Juke34 commented 1 year ago

AGAT creates such new exons where information is missing. It deduces exons form CDS and UTRs. If you don't what this behavior you need to modify the global parameter file config.yaml agar config --expose and set the check_exons parameter to false

B10inform commented 1 year ago

Hi Juke34,

Thank you for the information. I also see some other changes. Contig_10 maker gene 122303 128021 . + . ID=IDmodified-gene-20274;Name=XP_4916930;coverage=1.0;sequence_ID=1.0;valid_ORFs=1;;copy_num_ID=IDmodified-gene-20274_0 Contig_10 maker mRNA 122303 128021 . + . ID=IDmodified-mrna-20274;Parent=IDmodified-gene-20274;Name=XP_4916930-RA; Contig_10 maker exon 122303 122814 . + . ID=IDmodified-exon-49587;Parent=IDmodified-mrna-20274; Contig_10 maker exon 127931 128021 . + . ID=IDmodified-exon-49588;Parent=IDmodified-mrna-20274; Contig_10 maker CDS 122303 122814 . + . ID=IDmodified-cds-90256;Parent=IDmodified-mrna-20274; Contig_10 maker CDS 127931 128021 . + . ID=IDmodified-cds-90257;Parent=IDmodified-mrna-20274;

How do i get rid of these addition.

Thnaks

Juke34 commented 1 year ago

I guess this one cannot be avoided, AGAT needs to follow some specifications at some point, and the minimum to deal with GFF/GTF is to have proper relationships between the features.

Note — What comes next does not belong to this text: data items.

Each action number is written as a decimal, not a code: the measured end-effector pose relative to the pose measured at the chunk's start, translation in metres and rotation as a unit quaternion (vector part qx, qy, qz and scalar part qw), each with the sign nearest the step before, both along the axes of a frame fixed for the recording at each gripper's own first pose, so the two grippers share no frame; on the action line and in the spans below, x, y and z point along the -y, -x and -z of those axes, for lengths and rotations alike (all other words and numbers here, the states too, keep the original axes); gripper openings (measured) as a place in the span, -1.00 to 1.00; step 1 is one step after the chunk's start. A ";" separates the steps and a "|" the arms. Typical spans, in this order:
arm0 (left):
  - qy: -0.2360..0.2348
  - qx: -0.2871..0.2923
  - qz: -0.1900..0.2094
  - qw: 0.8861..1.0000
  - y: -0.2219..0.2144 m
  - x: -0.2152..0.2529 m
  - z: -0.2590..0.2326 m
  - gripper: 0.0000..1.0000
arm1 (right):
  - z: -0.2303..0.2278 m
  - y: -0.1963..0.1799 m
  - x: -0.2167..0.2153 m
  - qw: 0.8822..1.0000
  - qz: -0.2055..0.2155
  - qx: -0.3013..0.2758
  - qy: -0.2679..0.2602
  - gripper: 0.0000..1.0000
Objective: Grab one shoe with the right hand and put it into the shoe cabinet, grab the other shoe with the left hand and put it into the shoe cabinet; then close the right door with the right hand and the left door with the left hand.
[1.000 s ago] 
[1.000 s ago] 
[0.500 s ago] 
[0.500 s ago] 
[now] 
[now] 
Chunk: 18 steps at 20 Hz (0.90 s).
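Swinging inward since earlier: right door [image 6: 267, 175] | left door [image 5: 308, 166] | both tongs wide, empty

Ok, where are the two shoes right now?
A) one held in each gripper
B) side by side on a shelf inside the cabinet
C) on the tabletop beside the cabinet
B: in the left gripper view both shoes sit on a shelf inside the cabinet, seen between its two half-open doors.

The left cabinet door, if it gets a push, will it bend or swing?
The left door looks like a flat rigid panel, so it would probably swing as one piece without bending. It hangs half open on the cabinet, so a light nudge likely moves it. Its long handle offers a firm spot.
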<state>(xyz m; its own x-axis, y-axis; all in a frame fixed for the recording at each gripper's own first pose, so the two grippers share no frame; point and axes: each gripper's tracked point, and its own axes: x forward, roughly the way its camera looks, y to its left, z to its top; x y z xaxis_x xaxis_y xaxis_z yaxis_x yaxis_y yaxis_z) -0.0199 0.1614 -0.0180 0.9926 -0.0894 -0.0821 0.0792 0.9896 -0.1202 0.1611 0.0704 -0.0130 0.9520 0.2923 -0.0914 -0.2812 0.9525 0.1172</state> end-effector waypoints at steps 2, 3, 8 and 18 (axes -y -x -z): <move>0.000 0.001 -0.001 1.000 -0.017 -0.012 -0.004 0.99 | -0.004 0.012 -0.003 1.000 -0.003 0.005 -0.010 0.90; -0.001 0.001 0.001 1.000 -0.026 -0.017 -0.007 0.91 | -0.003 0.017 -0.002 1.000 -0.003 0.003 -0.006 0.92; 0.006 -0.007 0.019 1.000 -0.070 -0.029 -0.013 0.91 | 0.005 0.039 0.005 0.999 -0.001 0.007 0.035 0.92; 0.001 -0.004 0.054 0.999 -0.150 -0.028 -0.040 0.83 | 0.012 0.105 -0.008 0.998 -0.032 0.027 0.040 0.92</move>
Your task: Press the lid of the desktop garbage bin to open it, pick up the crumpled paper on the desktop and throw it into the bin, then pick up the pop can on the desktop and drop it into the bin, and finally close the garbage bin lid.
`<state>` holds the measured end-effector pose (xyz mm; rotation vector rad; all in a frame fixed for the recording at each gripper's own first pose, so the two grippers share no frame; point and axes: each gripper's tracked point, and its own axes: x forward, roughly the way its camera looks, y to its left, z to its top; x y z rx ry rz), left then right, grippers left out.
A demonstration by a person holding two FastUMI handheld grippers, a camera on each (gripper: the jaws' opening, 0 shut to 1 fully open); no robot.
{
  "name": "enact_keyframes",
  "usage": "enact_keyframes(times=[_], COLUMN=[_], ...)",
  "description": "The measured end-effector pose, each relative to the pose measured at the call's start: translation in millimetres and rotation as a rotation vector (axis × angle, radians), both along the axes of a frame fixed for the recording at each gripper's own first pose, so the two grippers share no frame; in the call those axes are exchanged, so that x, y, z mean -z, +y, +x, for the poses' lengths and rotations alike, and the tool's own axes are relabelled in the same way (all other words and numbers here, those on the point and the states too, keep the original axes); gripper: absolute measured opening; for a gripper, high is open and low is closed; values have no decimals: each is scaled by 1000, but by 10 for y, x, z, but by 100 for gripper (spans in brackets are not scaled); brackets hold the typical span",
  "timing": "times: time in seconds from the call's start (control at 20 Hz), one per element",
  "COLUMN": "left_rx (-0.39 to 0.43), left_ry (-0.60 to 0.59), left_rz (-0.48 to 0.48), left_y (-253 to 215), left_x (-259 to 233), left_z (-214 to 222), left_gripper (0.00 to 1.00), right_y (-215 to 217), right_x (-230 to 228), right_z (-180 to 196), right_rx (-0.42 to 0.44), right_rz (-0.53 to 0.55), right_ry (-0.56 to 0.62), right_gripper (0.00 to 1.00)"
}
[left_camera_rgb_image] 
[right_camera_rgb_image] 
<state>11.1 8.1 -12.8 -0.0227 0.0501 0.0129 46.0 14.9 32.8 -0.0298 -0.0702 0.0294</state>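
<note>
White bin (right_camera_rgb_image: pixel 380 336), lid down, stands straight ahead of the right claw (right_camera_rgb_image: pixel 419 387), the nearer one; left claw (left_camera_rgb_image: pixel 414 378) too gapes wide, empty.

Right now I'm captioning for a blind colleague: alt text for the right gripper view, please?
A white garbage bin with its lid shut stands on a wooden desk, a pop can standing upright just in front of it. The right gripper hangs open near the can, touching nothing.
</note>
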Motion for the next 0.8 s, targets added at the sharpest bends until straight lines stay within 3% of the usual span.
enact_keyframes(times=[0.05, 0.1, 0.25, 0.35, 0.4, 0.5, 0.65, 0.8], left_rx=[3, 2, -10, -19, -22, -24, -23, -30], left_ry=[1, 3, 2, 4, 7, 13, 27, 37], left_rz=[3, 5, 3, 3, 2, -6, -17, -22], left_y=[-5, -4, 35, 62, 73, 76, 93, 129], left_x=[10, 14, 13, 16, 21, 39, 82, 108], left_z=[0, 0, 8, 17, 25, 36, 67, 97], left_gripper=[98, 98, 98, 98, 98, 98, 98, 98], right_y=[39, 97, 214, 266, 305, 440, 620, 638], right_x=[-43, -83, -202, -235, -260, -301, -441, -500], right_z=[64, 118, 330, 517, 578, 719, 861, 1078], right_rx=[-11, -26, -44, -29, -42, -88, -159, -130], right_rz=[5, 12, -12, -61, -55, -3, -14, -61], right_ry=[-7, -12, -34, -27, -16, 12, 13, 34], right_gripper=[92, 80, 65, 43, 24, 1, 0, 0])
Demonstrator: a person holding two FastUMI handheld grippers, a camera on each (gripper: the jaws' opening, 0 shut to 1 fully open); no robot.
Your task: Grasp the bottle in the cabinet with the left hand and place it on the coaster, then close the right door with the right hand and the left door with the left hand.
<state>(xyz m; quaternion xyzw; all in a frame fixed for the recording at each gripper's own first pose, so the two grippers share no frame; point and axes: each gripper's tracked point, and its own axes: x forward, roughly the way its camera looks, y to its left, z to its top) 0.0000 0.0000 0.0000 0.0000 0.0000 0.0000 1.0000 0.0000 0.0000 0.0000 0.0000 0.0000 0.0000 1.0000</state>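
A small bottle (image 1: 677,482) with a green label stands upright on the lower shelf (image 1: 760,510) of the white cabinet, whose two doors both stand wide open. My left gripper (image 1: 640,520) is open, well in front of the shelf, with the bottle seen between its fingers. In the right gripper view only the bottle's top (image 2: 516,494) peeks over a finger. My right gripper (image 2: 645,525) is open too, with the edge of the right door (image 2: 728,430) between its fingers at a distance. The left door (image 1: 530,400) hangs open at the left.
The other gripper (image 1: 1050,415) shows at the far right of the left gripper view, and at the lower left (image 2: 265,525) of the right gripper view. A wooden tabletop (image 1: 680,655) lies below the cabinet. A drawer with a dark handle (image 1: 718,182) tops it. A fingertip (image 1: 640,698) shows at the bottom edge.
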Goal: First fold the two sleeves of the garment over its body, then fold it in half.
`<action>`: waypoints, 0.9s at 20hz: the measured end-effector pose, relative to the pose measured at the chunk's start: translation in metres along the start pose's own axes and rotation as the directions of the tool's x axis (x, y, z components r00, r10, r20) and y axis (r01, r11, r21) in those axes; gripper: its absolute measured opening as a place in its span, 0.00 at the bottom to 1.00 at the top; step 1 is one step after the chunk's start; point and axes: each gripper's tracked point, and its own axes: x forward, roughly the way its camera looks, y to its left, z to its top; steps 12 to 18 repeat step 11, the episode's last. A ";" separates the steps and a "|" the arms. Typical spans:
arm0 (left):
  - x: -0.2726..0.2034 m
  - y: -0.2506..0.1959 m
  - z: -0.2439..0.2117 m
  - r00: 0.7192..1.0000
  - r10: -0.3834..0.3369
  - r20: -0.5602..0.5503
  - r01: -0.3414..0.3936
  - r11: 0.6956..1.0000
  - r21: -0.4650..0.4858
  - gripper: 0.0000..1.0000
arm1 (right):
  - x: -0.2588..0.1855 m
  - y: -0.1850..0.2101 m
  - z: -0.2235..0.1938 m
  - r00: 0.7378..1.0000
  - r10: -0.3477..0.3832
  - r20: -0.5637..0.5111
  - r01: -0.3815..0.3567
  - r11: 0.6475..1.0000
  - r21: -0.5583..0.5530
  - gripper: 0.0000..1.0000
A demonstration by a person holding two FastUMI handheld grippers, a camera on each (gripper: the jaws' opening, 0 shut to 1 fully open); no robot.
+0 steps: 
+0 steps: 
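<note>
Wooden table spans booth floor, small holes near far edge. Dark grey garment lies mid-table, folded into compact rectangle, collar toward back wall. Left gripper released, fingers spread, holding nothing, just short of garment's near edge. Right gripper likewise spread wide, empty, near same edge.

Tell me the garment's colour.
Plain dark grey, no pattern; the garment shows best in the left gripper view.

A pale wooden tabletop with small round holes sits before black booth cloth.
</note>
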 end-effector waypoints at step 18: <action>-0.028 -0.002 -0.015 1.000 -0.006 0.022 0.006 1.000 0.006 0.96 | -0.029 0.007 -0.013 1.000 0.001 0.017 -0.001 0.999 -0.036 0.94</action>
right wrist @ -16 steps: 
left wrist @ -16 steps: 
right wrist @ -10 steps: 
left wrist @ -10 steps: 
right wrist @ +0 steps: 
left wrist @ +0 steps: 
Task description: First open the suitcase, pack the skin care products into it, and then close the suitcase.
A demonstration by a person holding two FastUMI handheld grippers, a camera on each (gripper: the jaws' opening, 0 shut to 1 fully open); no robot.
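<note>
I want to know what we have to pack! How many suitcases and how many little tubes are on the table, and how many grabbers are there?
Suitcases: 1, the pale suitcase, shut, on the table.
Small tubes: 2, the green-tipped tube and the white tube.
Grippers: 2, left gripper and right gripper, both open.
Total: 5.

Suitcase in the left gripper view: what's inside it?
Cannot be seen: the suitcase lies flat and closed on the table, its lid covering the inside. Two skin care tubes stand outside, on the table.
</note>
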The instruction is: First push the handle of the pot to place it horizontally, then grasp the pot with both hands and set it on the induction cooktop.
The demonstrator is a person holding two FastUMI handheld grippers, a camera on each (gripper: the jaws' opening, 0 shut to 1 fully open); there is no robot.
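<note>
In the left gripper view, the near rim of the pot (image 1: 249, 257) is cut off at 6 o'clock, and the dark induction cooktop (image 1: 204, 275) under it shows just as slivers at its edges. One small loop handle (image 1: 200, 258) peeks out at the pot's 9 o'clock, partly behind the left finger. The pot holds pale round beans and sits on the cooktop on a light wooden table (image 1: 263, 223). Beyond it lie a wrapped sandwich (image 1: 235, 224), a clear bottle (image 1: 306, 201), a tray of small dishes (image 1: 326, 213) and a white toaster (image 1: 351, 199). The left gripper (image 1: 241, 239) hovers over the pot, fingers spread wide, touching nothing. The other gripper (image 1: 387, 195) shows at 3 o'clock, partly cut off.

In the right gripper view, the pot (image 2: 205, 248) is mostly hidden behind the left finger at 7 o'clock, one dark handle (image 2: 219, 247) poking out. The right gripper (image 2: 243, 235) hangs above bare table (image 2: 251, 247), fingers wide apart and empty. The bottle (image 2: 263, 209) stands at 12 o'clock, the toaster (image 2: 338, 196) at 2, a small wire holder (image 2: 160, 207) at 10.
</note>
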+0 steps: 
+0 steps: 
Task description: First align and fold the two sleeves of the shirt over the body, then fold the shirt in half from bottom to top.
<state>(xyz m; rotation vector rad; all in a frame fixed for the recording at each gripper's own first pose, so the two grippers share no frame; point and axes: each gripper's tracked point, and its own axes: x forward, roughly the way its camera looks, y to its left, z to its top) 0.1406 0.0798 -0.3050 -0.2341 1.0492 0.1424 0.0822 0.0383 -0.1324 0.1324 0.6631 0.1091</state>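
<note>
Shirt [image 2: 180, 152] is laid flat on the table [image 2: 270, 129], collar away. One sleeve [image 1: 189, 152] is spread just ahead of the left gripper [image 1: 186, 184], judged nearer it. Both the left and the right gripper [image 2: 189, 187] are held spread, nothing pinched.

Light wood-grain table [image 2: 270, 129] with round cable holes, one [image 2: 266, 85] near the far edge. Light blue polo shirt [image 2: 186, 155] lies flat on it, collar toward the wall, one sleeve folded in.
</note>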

I guess if the IDs seem to be modified it is because it was either missing or wrong (e.g. share between features that are not span over different locations e.g. CDS, or share on features not on same sequences, etc.). To better understand what is going on, you could look at the log or share the the input of that record.